Visible money versus invisible cost
The therapist named this clearly: the relationship had also been an unequal economic exchange.
At first, the arrangement made rational sense. I would provide space and care; the other person would contribute financially. But once their finances collapsed, the exchange tilted. I was no longer receiving support. I was becoming the one providing economic support as well.
And yet the pain was not reducible to money. What stung was the likely moral narrative imposed from outside. Other people would see the visible transactions—meals paid for, small expenses covered—and not the invisible ones: opportunity cost, unpaid domestic labor, emotional bandwidth, disruption of atmosphere, creative energy drained away.
The therapist asked a hard question: in this situation, did I need recognition from the outside world, or recognition from myself?
Which had more authority—the ordinary accusation of “ingratitude,” or my own lucid awareness that my time, energy, and existential direction were being consumed?
When asked whether this fear of being seen as ungrateful was itself another external constraint on my freedom to choose, I nodded.
Guilt as a signal, not a verdict
The final movement of the conversation brought everything together.
The therapist suggested that my guilt did not have to be treated as proof that I had morally failed.
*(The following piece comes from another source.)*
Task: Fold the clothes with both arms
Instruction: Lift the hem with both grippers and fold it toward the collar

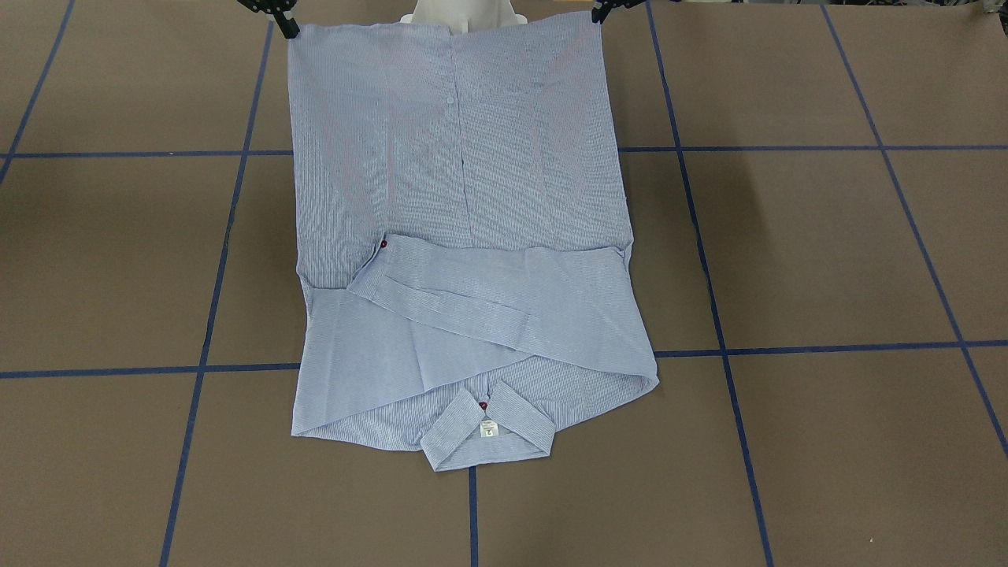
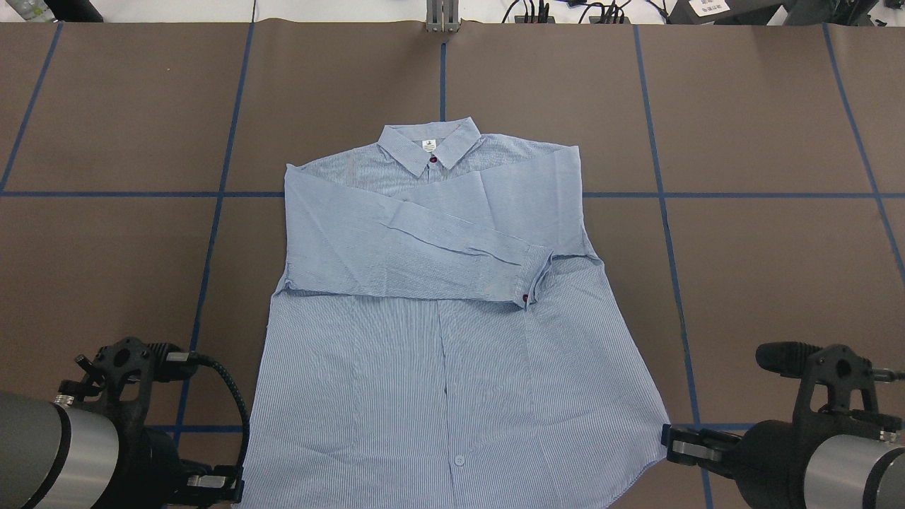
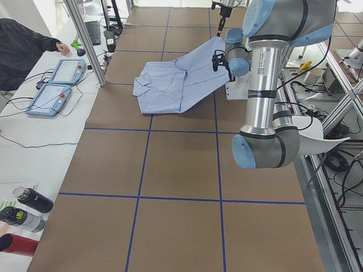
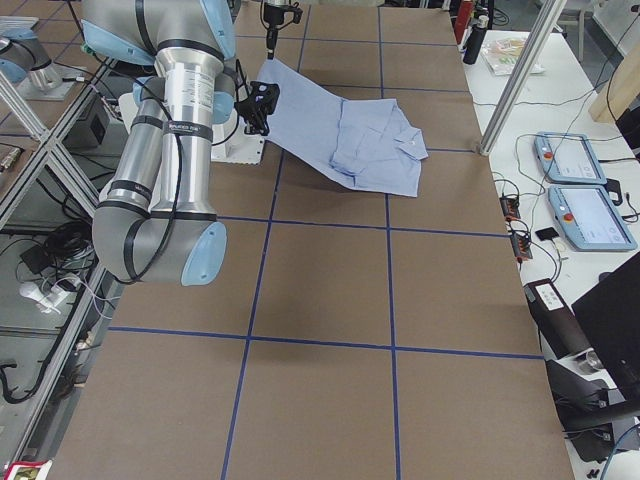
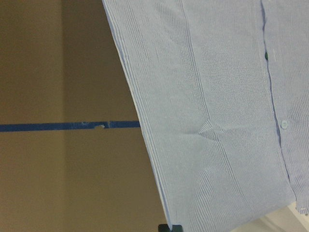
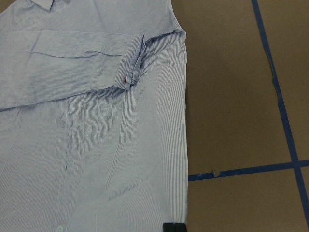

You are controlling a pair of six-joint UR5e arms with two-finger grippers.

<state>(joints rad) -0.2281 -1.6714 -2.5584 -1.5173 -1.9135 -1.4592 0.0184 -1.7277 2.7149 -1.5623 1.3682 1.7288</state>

It could instead be heard as a signal.
It signaled that I still wanted to meet the world with care and respect, even under pressure. It signaled that being forced into a method I hated violated something important in me. It signaled loyalty to my own integrity.
At the same time, the therapist did not romanticize what had happened. The act still felt violent to me. But it could also be understood as a rupture necessary for self-preservation—a break made in order to reclaim time, space, energy, and creativity.
The real lesson was not that I should simply stop feeling guilty. It was that in future relationships I need to detect the danger signs sooner: the mismatch in values, the inability to communicate, the emotional spillover into my environment, the asymmetry between visible and invisible labor, the pressure of FOMO, the seduction of “being needed,” and the cultural story that says endurance is always morally superior to departure.
By the end, my unease had softened.
Not because everything had been excused. Not because I suddenly believed I had acted perfectly. But because the shape of the conflict had become clearer.
What haunted me was not only that I may have hurt someone. It was that I had reached a point where I saw no path except one that violated my own values.
And perhaps that recognition matters.
It means the task ahead is not endless self-punishment. It is learning how to choose earlier, refuse earlier, and build boundaries before desperation turns them into force.
When the session ended, night had fully fallen outside. The city lights were on. The small string lights by the window seemed brighter now.
I said that my anxiety felt lighter.
And for the first time since it happened, that felt true.